So, there are different levels of data manipulation:
- Data access layer, which is convenient to use from programming languages;
- A storage layer. This is a separate layer, because it is usually convenient to store data in other ways than to use: effectively in memory, align, stack on disk. This is to the question of schemaless: a scheme that is easy to store, not easy to access.
- "Iron" is the layer where data lies, and there it is organized in another third way, because the disks are managed by the operating system, and they communicate only through the driver. We are not going to go into that level very much.
For the data access layer, there are requirements that we are interested in fulfilling in order to be easy to work with:
- Versatility, so that it is possible to request data using any technology.
- Optimality of this query. The method of access must be such that it is good and convenient to get data out of the database.
- Parallelism, because now everything is scalable, different servers are accessing the database for the same data at the same time. We need to make the most of the advantages of parallelism and process the data in this way faster.
It is still important for the storage layer to keep the original parallelism so that all the data would not be broken, overwritten, etc.

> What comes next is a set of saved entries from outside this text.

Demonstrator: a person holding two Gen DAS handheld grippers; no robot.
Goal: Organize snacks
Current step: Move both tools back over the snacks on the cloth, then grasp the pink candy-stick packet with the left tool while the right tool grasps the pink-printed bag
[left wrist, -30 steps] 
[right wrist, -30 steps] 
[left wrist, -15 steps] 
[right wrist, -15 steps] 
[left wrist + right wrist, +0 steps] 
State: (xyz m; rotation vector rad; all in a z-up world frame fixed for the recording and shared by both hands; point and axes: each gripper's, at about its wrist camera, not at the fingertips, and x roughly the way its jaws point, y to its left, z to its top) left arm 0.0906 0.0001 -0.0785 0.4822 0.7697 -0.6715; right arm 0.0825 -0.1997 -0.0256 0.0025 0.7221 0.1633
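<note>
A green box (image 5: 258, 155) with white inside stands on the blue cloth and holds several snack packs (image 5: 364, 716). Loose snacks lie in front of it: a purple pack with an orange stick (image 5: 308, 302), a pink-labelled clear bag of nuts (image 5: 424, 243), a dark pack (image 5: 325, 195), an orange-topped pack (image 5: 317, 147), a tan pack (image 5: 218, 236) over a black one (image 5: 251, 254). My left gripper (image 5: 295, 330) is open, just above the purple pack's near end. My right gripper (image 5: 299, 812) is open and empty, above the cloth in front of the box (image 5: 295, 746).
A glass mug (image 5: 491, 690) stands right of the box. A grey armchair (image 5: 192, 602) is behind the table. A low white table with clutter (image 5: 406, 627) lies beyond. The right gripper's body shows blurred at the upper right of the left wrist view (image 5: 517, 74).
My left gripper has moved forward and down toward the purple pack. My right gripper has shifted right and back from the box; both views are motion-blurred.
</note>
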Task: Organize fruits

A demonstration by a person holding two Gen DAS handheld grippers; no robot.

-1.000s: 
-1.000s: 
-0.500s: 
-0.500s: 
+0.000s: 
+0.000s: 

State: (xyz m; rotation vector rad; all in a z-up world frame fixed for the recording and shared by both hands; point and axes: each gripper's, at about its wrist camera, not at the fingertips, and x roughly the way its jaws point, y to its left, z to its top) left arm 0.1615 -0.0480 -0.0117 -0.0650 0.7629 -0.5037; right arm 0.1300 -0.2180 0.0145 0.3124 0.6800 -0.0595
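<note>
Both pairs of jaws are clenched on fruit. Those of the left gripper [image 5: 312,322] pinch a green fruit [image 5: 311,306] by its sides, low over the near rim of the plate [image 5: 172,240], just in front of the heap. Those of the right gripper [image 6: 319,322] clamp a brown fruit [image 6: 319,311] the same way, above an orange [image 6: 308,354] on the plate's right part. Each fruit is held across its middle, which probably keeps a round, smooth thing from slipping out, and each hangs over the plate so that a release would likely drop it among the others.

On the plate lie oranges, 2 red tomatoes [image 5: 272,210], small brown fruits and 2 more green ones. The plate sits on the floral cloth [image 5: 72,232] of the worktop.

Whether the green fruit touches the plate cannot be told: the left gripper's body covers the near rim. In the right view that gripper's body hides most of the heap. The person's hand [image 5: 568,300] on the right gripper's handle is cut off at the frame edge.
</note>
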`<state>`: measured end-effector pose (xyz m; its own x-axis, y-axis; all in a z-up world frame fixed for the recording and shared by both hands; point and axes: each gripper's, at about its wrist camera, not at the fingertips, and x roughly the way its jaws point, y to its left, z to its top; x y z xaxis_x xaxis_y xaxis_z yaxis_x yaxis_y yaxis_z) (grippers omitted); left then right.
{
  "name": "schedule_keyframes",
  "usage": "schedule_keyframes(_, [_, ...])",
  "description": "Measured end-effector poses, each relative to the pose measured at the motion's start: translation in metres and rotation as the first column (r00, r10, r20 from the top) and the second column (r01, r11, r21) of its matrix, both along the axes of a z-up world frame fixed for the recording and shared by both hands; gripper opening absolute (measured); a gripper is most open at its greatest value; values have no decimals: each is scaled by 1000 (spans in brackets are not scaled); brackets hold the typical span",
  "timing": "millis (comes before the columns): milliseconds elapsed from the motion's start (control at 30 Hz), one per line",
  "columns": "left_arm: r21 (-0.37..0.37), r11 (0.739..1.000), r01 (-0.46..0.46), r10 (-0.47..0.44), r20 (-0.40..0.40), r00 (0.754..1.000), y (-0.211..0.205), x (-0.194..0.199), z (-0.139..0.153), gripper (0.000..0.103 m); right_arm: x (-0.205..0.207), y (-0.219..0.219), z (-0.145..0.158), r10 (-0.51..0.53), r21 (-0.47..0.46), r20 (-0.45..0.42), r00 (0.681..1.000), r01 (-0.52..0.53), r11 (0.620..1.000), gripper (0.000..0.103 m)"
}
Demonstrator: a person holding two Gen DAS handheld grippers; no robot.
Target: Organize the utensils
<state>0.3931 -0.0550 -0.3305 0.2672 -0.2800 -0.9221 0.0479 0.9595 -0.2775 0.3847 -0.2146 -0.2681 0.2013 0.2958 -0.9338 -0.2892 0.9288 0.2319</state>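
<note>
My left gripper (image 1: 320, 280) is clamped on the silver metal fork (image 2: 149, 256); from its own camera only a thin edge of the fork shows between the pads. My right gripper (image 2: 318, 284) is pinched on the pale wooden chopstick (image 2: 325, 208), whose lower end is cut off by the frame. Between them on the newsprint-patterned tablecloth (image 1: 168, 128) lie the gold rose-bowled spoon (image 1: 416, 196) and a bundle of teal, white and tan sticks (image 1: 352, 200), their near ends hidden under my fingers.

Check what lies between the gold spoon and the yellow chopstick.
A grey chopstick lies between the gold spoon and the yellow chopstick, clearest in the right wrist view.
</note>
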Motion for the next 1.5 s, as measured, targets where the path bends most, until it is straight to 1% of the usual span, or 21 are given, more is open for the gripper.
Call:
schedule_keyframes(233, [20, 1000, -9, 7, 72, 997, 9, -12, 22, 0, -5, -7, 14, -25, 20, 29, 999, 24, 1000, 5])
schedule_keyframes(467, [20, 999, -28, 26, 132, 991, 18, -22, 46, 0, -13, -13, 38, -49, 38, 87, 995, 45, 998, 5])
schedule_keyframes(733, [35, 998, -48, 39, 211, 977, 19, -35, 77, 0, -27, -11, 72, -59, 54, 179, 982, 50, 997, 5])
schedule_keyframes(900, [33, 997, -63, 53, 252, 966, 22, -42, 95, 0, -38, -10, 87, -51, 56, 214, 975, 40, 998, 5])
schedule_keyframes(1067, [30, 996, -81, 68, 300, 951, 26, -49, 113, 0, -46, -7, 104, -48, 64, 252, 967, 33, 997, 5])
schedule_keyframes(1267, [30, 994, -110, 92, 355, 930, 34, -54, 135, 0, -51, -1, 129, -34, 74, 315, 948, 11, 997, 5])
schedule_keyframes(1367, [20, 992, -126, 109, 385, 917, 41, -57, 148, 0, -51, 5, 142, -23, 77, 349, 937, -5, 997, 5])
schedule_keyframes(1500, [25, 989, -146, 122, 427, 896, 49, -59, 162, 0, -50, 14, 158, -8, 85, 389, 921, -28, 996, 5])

At the same time they should be reliably stored and reliably reproduced. That is, if we have recorded something in the database, we database load testing must make sure that we get it back.If you have been working with old databases, such as FoxPro, you know that there are often broken data. In new databases like MongoDB, Cassandra and others, such problems also happen. Maybe they just are not always noticed because there is a lot of data and it is more difficult to notice.For iron, reliability is really important. It's kind of an assumption, because we're still going to talk about theoretical things. In our model, if something got on the disk, we think it's fine. How to replace a disk in RAID on time is for us today the concern of admins. We won't go deep into this question and will hardly touch upon how efficiently database performance testing tools the storage is physically organized.To solve these problems, there are some approaches that are very similar for different data storages - both new and classic.